The Business Council welcomes the passage overnight of the Future Made in Australia Production Tax Credits legislation.
The BCA argues, and will continue to argue, that Australia must urgently boost its investment fundamentals if we are to be competitive in the increasingly contested race for jobs and opportunities creating global capital.
This means undertaking much needed reform to reduce red tape, restore a sense of balance to our broken industrial relations system, establish more competitive tax settings and make our approvals processes more efficient and certain.
However, we also recognise the reality that other jurisdictions all around the world are directly supporting their local industries to ensure they are not only competitive today but, importantly, lay the foundations for new markets and job opportunities tomorrow. These jurisdictions include the EU, Canada, the United States, South Korea and Japan.

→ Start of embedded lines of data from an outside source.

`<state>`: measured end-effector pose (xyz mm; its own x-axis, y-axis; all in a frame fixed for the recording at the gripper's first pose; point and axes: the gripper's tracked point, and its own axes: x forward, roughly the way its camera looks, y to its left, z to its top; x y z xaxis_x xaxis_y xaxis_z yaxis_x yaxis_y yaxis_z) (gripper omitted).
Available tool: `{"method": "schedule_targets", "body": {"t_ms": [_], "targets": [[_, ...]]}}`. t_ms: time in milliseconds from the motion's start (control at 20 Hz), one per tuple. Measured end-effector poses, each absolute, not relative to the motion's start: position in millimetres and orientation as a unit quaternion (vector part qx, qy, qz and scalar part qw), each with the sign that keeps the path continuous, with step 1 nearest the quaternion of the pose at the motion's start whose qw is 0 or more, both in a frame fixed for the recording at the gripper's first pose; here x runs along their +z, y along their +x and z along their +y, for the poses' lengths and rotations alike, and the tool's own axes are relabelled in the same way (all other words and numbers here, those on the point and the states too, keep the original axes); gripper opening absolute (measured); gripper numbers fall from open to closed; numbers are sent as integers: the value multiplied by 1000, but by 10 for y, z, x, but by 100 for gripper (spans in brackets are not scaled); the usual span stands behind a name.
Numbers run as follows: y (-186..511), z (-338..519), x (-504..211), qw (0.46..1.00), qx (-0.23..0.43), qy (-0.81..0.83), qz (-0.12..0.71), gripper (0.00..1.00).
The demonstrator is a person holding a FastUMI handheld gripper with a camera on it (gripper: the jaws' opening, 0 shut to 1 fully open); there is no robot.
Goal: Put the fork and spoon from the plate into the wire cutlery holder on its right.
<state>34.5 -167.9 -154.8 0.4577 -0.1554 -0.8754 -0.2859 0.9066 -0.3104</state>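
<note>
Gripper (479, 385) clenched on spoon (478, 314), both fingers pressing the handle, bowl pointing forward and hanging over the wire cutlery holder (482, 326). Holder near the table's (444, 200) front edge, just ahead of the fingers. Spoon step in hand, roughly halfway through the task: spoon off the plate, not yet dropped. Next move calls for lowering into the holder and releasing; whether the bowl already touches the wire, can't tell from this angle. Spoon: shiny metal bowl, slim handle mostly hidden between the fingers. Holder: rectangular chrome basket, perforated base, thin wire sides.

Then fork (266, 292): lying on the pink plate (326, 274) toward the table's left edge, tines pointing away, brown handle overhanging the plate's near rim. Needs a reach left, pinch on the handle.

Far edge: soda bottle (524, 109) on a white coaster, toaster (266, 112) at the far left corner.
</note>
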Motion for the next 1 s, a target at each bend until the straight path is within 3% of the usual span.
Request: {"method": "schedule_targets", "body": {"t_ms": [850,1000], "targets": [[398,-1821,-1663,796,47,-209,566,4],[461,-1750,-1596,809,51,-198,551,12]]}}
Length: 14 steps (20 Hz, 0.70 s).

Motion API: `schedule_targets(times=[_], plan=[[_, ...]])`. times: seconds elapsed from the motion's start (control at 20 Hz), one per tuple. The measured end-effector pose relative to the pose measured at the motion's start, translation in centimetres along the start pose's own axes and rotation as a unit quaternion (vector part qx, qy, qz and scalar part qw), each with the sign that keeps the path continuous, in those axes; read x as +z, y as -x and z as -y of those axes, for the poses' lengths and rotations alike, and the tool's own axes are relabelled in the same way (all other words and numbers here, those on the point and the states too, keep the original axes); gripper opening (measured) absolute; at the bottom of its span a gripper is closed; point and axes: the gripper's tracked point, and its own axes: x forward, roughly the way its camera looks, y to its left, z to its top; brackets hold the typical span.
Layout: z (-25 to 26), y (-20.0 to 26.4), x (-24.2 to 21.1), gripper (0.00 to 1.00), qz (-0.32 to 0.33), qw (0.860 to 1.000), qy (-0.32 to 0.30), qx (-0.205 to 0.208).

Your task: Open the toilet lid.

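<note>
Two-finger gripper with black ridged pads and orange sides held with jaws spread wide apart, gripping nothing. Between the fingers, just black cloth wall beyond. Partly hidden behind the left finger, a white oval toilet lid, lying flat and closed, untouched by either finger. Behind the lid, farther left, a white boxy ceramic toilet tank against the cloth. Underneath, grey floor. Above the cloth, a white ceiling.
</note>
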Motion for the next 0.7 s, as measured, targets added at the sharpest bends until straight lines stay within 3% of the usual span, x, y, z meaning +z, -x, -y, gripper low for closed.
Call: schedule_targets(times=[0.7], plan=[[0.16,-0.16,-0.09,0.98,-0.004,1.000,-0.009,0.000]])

For this reason, the BCA welcomes the passage of the Government’s production tax credits for critical minerals and hydrogen as an important support for encouraging investment in growing industries.
Investments like these are important because they help deliver certainty for industry looking to invest here and enable Australia to seize the opportunities driven by the energy transition.
But we also need to make sure we get the implementation right.
The final design and administration of the production tax credits, including the Community Benefit Principles, must not be so restrictive or onerous as to undermine their success, including through the addition of union veto powers over potential projects.
The BCA will continue to work with the Government to ensure these risks are minimised.